WORK REQUIRED:
The records below must be transcribed exactly.

[Source records]

┏━━

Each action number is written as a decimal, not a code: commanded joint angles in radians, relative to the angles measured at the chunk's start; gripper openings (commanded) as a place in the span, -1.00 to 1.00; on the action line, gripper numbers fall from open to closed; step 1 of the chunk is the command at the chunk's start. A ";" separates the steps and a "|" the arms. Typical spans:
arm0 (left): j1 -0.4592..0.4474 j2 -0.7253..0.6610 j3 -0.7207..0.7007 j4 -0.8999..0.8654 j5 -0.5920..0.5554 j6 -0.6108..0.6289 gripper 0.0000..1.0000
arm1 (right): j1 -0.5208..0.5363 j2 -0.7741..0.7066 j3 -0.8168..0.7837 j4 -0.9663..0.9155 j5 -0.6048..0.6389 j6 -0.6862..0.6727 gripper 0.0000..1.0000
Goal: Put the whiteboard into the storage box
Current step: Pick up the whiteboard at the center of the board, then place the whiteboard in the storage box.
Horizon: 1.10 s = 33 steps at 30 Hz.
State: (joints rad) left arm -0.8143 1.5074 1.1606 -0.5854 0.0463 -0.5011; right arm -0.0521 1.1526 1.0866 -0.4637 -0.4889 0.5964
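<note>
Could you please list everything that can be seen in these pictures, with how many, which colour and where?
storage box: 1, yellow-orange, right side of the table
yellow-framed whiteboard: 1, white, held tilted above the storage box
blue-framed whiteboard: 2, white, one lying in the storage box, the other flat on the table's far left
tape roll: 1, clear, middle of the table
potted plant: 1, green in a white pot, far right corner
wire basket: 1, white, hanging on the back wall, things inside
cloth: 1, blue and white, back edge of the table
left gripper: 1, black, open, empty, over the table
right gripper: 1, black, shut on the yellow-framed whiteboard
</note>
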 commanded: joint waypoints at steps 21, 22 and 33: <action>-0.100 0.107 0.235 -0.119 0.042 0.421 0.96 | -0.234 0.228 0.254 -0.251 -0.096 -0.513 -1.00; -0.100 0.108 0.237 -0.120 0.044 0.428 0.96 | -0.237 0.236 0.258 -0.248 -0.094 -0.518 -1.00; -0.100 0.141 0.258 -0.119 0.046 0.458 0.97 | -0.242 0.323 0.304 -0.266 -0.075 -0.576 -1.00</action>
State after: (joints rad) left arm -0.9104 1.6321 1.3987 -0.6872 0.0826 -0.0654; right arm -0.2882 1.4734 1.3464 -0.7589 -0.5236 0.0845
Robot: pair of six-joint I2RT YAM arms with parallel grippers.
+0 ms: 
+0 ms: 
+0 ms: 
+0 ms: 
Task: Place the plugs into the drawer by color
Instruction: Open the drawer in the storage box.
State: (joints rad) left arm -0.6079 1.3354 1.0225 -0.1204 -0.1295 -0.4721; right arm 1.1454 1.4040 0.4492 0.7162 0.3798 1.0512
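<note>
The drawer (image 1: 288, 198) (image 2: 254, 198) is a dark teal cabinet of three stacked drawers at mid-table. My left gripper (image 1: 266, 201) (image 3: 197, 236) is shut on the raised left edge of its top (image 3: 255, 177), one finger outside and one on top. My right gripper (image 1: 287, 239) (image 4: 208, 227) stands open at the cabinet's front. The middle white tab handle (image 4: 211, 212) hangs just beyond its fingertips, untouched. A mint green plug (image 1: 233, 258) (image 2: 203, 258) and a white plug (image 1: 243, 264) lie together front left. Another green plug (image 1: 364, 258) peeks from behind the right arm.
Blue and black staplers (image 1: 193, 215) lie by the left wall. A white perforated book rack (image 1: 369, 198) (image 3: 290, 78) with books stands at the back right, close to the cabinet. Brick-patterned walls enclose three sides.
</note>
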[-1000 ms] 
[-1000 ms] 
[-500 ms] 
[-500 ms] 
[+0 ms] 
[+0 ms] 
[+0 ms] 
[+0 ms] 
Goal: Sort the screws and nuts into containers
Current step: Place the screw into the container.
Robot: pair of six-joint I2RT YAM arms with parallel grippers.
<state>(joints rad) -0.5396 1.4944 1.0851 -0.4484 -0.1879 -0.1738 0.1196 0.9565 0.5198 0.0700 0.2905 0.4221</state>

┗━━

RESULT OF THE EXERCISE:
Each action number is written as a decimal, not a code: commanded joint angles in radians, relative to the angles measured at the chunk's start; gripper openings (commanded) as a place in the span, -1.00 to 1.00; on the action line, gripper numbers fall from open to closed; step 1 of the chunk is the command at the chunk's start. A ";" separates the steps and a "|" the arms. Typical spans:
arm0 (left): j1 -0.4592..0.4474 j2 -0.7253..0.6610 j3 -0.7207..0.7007 j4 -0.8999..0.8654 j5 -0.5920..0.5554 j6 -0.6108..0.6289 gripper 0.0000..1.0000
arm1 (right): j1 -0.5208..0.5363 j2 -0.7741..0.7066 j3 -0.8168..0.7837 j4 -0.9663..0.9155 j5 -0.6048..0.6389 j6 -0.6862..0.6727 gripper 0.0000..1.0000
Goal: Put the whiteboard into the storage box
Current step: Pick up the whiteboard at the center of the board, then place the whiteboard in the storage box.
Horizon: 1.10 s = 33 steps at 30 Hz.
State: (joints rad) left arm -0.8143 1.5074 1.1606 -0.5854 0.0463 -0.5011; right arm -0.0521 1.1526 1.0866 -0.4637 -0.4889 0.5964
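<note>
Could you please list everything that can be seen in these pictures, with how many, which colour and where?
storage box: 1, yellow-orange, right side of the table
yellow-framed whiteboard: 1, white, held tilted above the storage box
blue-framed whiteboard: 2, white, one lying in the storage box, the other flat on the table's far left
tape roll: 1, clear, middle of the table
potted plant: 1, green in a white pot, far right corner
wire basket: 1, white, hanging on the back wall, things inside
cloth: 1, blue and white, back edge of the table
left gripper: 1, black, open, empty, over the table
right gripper: 1, black, shut on the yellow-framed whiteboard
</note>
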 commanded: joint waypoints at steps 21, 22 and 33: <action>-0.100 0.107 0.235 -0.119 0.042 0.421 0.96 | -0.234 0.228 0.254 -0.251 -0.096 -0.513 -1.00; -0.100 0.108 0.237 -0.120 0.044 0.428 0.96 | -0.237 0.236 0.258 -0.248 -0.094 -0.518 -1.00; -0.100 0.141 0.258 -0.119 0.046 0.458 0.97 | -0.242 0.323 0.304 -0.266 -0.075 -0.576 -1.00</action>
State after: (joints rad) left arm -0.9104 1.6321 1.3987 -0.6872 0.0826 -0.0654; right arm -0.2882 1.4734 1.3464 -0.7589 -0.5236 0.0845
Robot: pair of six-joint I2RT YAM arms with parallel grippers.
+0 ms: 
+0 ms: 
+0 ms: 
+0 ms: 
Task: Place the plugs into the drawer by color
Instruction: Open the drawer in the storage box.
State: (joints rad) left arm -0.6079 1.3354 1.0225 -0.1204 -0.1295 -0.4721; right arm 1.1454 1.4040 0.4492 0.7162 0.3798 1.0512
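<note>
The drawer (image 1: 288, 198) (image 2: 254, 198) is a dark teal cabinet of three stacked drawers at mid-table. My left gripper (image 1: 266, 201) (image 3: 197, 236) is shut on the raised left edge of its top (image 3: 255, 177), one finger outside and one on top. My right gripper (image 1: 287, 239) (image 4: 208, 227) stands open at the cabinet's front. The middle white tab handle (image 4: 211, 212) hangs just beyond its fingertips, untouched. A mint green plug (image 1: 233, 258) (image 2: 203, 258) and a white plug (image 1: 243, 264) lie together front left. Another green plug (image 1: 364, 258) peeks from behind the right arm.
Blue and black staplers (image 1: 193, 215) lie by the left wall. A white perforated book rack (image 1: 369, 198) (image 3: 290, 78) with books stands at the back right, close to the cabinet. Brick-patterned walls enclose three sides.
</note>
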[-1000 ms] 
[-1000 ms] 
[-500 ms] 
[-500 ms] 
[+0 ms] 
[+0 ms] 
[+0 ms] 
[+0 ms] 
Goal: Sort the screws and nuts into containers
Current step: Place the screw into the container.
Robot: pair of six-joint I2RT YAM arms with parallel grippers.
<state>(joints rad) -0.5396 1.4944 1.0851 -0.4484 -0.1879 -0.1738 0.1196 0.9565 0.5198 0.0700 0.2905 0.4221</state>

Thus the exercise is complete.